Positive reinforcement

I said on Friday that I would blog about rewarding behaviors on Saturday; well it's Sunday and here it is.

Taken from Wikipedia:

Reinforcement is a term in operant conditioning and behavior analysis for the delivery of a stimulus, (immediately or shortly) after a response, that results in an increase in the future rate or probability of that response.

In layman terms it means to offer a treat or reward for a particular behavior. This reward system raises the chance of a dog repeating the behavior.

So what is a reward? A reward is anything that the particular dog involved would consider to be worth working for. Often as a behavior becomes tougher or involves distractions you must up the value of your reward if you want the dog to continue to work. All dogs learn at different rates; and throughout their learning curve each will have stumbling blocks. This is when it is important to break a behavior down into small enough steps to ensure the dog achieve success which means; reward.

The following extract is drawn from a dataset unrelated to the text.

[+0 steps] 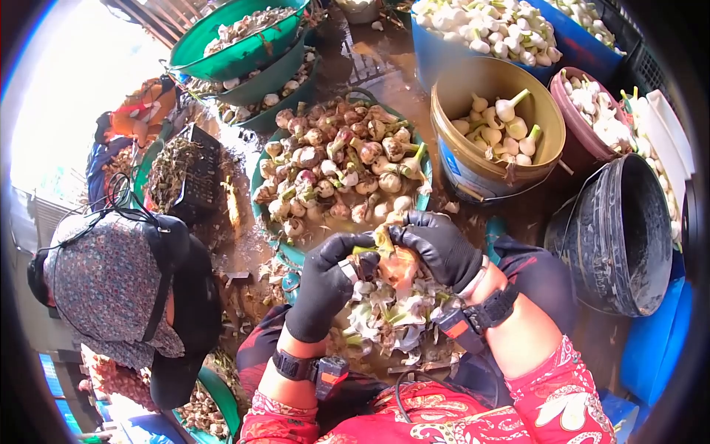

Frustration is something to watch for in training; it leads to failure. If a dog becomes frustrated; meaning that they are trying and trying and not being rewarded for anything over a period of time they may shutdown. This is something that many people don't see and accuse a dog of being stubborn. Breaking a behavior down into baby steps helps to eliminate frustration. Of course there are dogs who never need baby steps and fly right through, they are all different.

When you are rewarding behaviors you must be very aware of your timing. If you are not using a bridge word (YES, RIGHT) or sound (clicker) to mark the behavior that you like then you must deliver the reward at the exact moment of the desired behavior. This is why a marker like a clicker is useful; it gives you the opportunity to associate a reward with the marker. So that when you "click" or say "YES" your dog understands that a reward is now coming for the behavior they were doing when they heard their bridge sound or word. It may sound complicated if you've never practiced this type of system but it is very easy; it's all in the timing.

I will often reward new behaviors that my dogs offer. I will not use any words or sounds and simply reward. Take for instance; I'm in the park with Luke, he is preoccupied by all the other dogs but if he comes to me to check in and gives me eye contact, he gets a treat. Now Luke is not big on treats; he far prefers to gallivant around but he is getting the message that it is a good thing to come and check in. Once he has been rewarded enough times for doing this behavior I will then add a verbal cue to it; something like "check." This is now a new behavior which we will work on and then proof it.

Proof: able to withstand; successful in not being overcome: proof against temptation.

When you reward a behavior it must be done with something great that your dog will work for. In the beginning this is typically not a pat on the head; that comes with time, connection and bonding. Just think; you would not work for a pat on the head, would you?